Na terça-feira, o governo sul-coreano elevou o alerta de calor ao seu nível mais alto pela primeira vez desde 2019. As temperaturas em partes da Coreia do Sul ultrapassaram 38 graus Celsius nesta semana, embora pareça mais quente devido à alta umidade.

Pelo menos 23 pessoas na Coreia do Sul morreram de causas relacionadas ao calor desde o final de maio, de acordo com estimativas das autoridades de bombeiros do país.

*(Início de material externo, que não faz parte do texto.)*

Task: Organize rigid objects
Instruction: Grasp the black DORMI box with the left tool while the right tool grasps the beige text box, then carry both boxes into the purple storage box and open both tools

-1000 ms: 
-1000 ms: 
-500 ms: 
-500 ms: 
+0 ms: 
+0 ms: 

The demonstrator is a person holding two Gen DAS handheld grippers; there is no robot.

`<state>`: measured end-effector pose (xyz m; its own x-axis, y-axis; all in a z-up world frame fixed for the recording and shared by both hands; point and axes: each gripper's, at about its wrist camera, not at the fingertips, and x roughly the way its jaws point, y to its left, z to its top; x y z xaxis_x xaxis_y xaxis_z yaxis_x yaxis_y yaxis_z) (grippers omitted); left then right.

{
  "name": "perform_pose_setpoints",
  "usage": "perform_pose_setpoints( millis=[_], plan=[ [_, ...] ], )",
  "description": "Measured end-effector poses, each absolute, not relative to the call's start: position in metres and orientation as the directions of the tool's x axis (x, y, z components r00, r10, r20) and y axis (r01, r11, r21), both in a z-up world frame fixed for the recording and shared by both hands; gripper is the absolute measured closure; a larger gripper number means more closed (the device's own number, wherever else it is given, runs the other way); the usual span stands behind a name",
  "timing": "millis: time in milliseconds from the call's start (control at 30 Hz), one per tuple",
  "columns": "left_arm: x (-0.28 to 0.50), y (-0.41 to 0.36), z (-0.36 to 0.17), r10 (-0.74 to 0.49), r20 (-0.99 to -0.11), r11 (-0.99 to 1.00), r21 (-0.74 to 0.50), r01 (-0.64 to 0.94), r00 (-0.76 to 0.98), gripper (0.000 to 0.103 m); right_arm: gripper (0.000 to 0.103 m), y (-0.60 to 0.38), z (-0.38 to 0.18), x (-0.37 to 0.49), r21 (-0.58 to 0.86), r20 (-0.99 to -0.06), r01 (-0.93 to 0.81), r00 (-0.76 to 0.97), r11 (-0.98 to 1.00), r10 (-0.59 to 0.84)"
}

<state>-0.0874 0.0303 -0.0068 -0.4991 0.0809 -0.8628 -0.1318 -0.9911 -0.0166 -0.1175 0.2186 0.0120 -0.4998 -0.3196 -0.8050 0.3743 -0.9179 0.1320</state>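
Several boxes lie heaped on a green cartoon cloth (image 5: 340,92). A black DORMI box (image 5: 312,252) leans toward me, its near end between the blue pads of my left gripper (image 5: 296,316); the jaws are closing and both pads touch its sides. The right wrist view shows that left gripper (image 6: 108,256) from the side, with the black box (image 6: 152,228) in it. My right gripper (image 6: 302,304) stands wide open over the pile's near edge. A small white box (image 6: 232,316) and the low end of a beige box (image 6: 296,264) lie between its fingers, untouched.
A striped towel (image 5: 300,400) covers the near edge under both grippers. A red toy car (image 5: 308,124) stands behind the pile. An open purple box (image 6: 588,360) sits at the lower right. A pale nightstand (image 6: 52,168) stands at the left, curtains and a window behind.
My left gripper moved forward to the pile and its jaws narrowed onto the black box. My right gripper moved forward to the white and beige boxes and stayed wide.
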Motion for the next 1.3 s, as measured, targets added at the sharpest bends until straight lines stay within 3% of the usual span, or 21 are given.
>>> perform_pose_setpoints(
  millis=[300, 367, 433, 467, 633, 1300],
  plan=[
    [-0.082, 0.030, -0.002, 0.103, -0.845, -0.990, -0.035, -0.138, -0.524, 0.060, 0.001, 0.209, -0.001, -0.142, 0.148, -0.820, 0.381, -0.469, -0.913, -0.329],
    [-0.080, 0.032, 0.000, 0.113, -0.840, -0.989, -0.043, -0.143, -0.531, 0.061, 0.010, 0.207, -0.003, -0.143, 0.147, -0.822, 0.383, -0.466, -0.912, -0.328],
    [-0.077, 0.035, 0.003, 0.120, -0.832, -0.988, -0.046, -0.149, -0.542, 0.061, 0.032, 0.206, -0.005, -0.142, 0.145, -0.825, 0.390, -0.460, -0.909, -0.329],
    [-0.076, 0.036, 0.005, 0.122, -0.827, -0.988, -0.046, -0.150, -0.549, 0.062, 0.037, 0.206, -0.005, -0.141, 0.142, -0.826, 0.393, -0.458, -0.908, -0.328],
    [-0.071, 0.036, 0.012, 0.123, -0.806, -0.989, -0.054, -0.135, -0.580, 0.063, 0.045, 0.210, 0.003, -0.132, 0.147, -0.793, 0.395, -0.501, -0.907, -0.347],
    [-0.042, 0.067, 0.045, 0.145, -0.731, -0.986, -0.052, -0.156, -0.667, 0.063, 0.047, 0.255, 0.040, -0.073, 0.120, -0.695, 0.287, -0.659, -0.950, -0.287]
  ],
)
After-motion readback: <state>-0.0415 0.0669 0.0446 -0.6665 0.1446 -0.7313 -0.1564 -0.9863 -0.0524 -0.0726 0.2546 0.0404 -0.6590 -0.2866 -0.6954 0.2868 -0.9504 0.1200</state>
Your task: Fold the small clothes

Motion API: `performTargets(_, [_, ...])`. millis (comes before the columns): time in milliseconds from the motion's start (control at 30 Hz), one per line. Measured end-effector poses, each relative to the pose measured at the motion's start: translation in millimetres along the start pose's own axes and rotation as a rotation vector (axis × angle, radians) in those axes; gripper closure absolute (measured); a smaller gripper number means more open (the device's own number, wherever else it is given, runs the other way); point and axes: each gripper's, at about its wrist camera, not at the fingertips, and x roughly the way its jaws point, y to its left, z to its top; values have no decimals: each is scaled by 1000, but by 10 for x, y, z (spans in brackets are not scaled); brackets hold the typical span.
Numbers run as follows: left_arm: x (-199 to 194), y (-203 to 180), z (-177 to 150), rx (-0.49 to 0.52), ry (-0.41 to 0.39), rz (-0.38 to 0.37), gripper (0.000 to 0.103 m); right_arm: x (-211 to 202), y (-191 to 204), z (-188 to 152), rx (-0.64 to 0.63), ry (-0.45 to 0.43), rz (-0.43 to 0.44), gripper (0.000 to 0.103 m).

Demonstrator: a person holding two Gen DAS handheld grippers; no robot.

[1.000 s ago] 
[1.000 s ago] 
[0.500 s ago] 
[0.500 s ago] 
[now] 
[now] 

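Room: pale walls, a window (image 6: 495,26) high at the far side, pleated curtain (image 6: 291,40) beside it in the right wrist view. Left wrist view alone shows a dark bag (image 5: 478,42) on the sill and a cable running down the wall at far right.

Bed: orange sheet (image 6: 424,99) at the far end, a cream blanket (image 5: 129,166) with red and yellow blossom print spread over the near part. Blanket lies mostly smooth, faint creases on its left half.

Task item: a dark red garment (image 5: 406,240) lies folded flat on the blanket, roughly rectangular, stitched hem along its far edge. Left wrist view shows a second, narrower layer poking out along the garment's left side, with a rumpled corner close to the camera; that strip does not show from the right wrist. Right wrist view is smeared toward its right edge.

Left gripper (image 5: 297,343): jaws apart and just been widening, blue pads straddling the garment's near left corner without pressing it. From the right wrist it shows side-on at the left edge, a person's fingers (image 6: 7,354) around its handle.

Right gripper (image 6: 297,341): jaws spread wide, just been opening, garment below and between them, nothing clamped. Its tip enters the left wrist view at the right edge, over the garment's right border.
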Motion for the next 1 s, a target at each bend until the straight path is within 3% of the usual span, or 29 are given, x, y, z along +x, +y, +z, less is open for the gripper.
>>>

Destes, dois óbitos foram notificados na terça-feira, de idosos que faziam trabalhos agrícolas ao ar livre.

O número de mortos neste verão é mais de três vezes maior do que os números do mesmo período do ano passado, informou a agência de notícias Yonhap da Coréia do Sul.

O presidente sul-coreano, Yoon Suk Yeol, pediu esta semana uma abordagem de “cinto e braçadeiras” para prevenir doenças causadas pelo calor, especialmente em idosos e pessoas que trabalham ao ar livre. Ele disse às autoridades que considerem resfriar abrigos em todo o país e controlar o fornecimento de energia em meio à crescente demanda por ar condicionado.

Houve mais de 400 casos relacionados ao calor relatado entre dezenas de milhares de campistas adolescentes no World Scout Jamboree, que começou na quarta-feira no condado de Buan, no sudoeste da Coreia do Sul.

Alguns países participantes atrasaram o envio de suas delegações ao evento internacional da juventude devido a preocupações com as condições adversas no acampamento. Os organizadores do Jamboree disseram que expandiram o apoio médico de emergência e montaram abrigos de resfriamento para prevenir doenças causadas pelo calor.

No vizinho Japão, temperaturas de até 103,6 graus (39,8C) foram registradas no sul do país nesta semana. Na quarta-feira, o “alerta especial de insolação” foi emitido em 32 províncias do Japão, o que significa que as atividades escolares foram canceladas e os locais turísticos fechados.

O Japão está saindo de seu julho mais quente desde que os registros começaram há 125 anos. Com temperaturas rotineiramente superiores a 95 graus (35°C), um recorde de 11.765 pessoas foram levadas a hospitais por insolação na semana passada, o que é 1,8 vezes maior do que os níveis durante o mesmo período do ano passado.

Apesar da meta do governo japonês de reduzir pela metade as mortes causadas pelo calor até 2030, a insolação deste verão está aumentando. Uma estudante de 13 anos morreu de aparente insolação quando voltava da escola para casa semana passada na prefeitura de Yamagata, ao norte de Tóquio.

No centro de Tóquio, 73 pessoas morreram no mês passado de doenças relacionadas ao calor, informou o Gabinete do Médico Legista de Tóquio. Mais da metade não usava ar-condicionado em casa, segundo a secretaria.

No Japão e na Coreia do Sul que envelhecem rapidamente, os idosos são os mais atingidos entre as vítimas do calor, complicando as estratégias de adaptação da saúde pública.